Count the lines below that contain the word "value" and give only the number.

PROVIDED DATA START

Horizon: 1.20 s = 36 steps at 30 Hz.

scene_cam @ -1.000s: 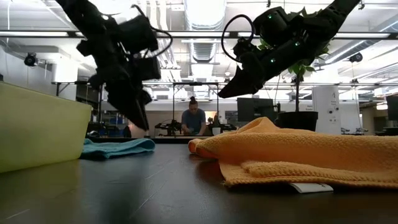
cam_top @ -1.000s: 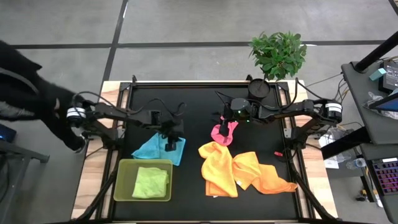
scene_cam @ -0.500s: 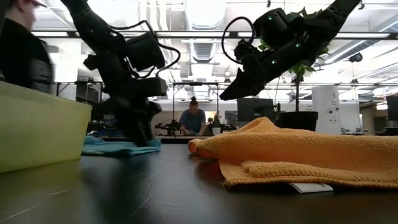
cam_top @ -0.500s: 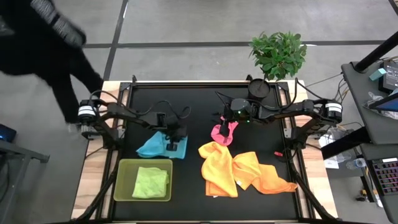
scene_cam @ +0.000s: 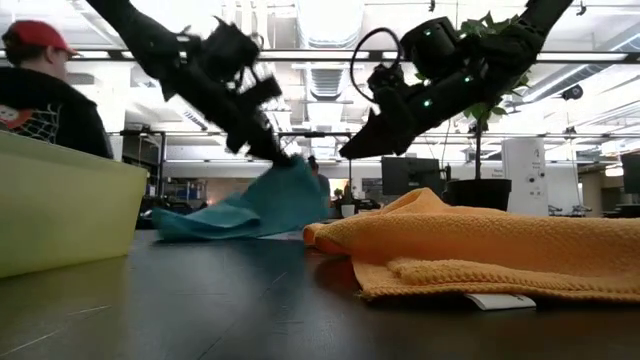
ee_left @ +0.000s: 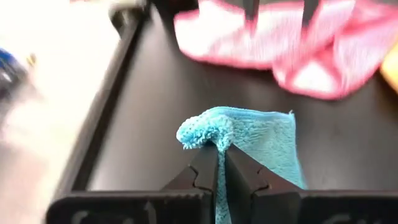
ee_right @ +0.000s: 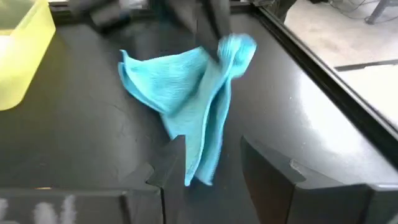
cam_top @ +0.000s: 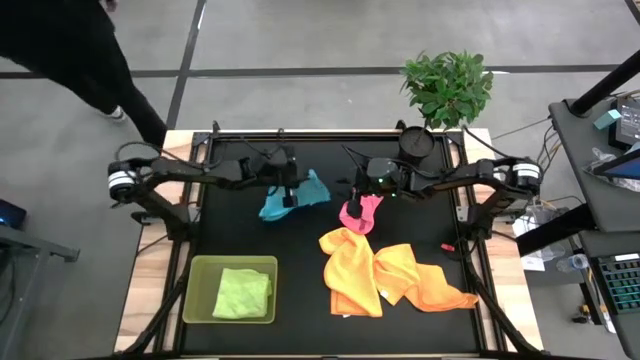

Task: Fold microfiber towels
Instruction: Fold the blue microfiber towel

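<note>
Light blue and soft, the small microfiber towel (cam_top: 296, 193) hangs from the left gripper (cam_top: 287, 196), whose fingers are pinched together on one bunched corner; in the high view it sits at upper centre of the black table (cam_top: 400, 310), partly lifted, and in the low view its lower edge trails on the tabletop. Just right of it in the high view, the right gripper (cam_top: 357, 201) stands over the crumpled pink towel (cam_top: 360, 213), its fingers apart; whether they touch the cloth I cannot tell.

Counted, five towels show, one of each colour: light blue, pink, a yellow towel (cam_top: 350, 270) at lower centre, an orange towel (cam_top: 425, 278) lying against the yellow one's right side, and a folded lime-green towel (cam_top: 243, 293) inside the single translucent lime-green tray (cam_top: 196, 290) at lower left. Two dark arms, one gripper each. A person (scene_cam: 45, 95) stands at the far left of the low view.
</note>
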Available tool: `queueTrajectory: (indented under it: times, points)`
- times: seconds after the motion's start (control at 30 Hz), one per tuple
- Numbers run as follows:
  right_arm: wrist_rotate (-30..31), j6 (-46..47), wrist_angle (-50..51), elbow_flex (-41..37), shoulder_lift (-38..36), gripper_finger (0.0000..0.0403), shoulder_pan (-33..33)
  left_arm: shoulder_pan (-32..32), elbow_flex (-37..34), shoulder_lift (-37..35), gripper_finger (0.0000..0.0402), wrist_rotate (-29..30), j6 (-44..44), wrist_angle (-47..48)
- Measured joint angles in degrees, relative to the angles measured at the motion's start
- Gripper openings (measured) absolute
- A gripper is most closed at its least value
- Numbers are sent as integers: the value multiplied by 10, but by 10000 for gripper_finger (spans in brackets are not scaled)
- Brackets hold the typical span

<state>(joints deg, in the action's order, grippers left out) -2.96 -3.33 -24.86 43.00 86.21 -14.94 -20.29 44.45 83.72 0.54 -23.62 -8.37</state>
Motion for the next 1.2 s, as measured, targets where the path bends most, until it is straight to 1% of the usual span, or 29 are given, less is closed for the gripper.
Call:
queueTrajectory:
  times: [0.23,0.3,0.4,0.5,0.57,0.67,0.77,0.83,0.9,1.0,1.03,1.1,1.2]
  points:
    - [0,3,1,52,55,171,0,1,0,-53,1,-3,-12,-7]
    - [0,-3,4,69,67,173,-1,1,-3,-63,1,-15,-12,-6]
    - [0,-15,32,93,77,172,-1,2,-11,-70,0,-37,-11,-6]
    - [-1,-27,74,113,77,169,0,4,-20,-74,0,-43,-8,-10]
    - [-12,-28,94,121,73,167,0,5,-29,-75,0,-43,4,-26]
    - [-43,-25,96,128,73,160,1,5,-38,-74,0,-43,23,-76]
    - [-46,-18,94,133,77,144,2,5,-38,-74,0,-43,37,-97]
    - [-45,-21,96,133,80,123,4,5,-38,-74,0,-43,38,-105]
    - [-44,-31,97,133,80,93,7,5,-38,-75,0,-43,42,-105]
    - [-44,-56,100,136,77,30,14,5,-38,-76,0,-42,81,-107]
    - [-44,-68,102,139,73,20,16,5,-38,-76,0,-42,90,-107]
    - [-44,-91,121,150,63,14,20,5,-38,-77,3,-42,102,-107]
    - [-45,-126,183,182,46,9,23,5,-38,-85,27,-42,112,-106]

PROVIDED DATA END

_TASK RESULT_: 2